7. Kit according to any one of claims 1 to 6, characterized in that the CH-acidic compounds in an amount of 0.03 to 65.00 mmol, in particular 1, 00 to 30.00 mmol, based on 100 g of the agent A , or the agent A1, are included.

8. Kit according to one of claims 1 to 7, characterized in that the means A - or A1 and A2 - and B are free of oxidation dye precursors of the developer type.

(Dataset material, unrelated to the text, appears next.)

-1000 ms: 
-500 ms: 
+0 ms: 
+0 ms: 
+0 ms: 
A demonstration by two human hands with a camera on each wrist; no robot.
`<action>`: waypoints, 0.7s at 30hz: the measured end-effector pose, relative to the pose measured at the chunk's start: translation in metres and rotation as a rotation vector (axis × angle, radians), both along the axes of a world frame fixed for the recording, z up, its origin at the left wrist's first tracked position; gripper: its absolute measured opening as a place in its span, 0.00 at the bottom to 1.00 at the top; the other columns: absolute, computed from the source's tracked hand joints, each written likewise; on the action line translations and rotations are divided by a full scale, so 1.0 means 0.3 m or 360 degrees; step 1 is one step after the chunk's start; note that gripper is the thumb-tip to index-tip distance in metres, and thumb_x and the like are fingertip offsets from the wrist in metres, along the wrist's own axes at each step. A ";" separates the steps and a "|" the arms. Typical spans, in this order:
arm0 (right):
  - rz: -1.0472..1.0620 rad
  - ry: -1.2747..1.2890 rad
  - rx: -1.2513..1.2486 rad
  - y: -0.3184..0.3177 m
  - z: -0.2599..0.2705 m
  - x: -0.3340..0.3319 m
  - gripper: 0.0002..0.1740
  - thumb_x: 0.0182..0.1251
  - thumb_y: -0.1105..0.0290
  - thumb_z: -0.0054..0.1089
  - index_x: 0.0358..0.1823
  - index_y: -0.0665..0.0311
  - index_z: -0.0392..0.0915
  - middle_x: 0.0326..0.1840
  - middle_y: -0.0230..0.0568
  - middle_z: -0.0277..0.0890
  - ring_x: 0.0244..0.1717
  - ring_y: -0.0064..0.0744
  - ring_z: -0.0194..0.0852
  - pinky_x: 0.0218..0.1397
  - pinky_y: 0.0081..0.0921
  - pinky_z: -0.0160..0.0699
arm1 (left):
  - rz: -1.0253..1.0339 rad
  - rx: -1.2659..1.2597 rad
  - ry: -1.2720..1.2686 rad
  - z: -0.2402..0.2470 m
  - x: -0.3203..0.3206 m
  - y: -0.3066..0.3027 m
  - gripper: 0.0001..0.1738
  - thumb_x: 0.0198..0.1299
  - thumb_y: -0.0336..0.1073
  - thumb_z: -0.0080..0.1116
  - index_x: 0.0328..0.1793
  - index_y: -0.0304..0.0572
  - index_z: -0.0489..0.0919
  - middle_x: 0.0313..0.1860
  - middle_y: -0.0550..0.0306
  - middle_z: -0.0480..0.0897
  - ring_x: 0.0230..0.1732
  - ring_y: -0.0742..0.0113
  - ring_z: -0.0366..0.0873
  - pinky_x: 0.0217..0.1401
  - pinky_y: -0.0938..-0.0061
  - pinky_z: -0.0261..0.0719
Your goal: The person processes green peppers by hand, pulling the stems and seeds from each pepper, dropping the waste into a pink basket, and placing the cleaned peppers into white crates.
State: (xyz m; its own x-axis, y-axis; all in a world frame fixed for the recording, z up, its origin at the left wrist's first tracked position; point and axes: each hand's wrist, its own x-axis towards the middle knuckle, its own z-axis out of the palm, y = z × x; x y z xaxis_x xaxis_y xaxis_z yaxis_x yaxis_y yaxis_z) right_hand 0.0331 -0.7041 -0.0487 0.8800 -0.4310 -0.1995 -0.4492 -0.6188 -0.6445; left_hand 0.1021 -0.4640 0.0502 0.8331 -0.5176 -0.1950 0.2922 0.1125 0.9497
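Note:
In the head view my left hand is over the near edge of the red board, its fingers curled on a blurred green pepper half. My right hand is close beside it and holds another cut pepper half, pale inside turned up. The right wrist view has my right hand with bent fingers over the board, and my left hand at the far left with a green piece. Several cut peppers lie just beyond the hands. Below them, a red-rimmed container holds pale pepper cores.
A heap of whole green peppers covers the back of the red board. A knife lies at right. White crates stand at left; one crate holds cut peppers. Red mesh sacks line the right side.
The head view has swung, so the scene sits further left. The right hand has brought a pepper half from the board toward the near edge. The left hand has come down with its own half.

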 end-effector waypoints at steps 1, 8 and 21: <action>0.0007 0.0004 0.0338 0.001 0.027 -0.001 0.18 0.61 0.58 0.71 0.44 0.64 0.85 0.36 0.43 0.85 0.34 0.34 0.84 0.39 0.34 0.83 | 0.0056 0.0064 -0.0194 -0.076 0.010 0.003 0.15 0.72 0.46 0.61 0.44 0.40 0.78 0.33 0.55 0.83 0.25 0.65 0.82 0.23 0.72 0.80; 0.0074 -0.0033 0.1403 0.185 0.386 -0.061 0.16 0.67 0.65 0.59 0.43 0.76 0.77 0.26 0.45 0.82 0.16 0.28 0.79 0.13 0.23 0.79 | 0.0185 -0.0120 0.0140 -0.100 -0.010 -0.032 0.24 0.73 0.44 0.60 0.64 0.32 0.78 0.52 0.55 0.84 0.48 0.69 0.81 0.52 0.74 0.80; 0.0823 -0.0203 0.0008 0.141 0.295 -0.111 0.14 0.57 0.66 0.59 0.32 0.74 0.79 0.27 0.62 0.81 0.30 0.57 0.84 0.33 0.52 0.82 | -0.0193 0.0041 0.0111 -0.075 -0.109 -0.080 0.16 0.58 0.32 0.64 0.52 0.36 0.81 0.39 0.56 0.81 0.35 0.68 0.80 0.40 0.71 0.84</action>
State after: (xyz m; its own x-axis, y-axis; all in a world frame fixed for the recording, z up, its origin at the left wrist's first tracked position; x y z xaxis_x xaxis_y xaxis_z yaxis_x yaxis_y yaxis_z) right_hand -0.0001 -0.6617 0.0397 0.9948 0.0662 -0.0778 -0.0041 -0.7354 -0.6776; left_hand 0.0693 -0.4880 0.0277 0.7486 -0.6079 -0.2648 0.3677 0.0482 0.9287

9. Kit according to one of claims 1 to 8, characterized in that the means A or A1 and A2 additionally contain at least one dissolution accelerator.

10. Kit according to any one of claims 1 to 9, characterized in that the agent B additionally contains at least one organic solvent.

11. Kit according to one of claims 1 to 10, characterized in that the agent B contains at least one surfactant.

12. Kit according to any one of claims 1 to 11, characterized in that the mixture of the agents A1, A2 and B, or from the agents A and B, a pH greater than 7.

13. A method for dyeing keratin-containing fibers, in particular human hair, characterized in that at least one agent A containing at least one CH-acidic compound and at least one reactive carbonyl compound, wherein the agent A powdered, granulated or present as a shaped body and at least one agent B, which contains at least one alkalizing agent in a liquid cosmetic carrier and having a pH of greater than 7, the resulting mixture applied to the keratin-containing fiber, left on the fiber for 5 to 60 minutes and then rinsed out again or with a shampoo is washed out.

14. The method according to claim 13, characterized in that the resulting mixture has a pH greater than 7.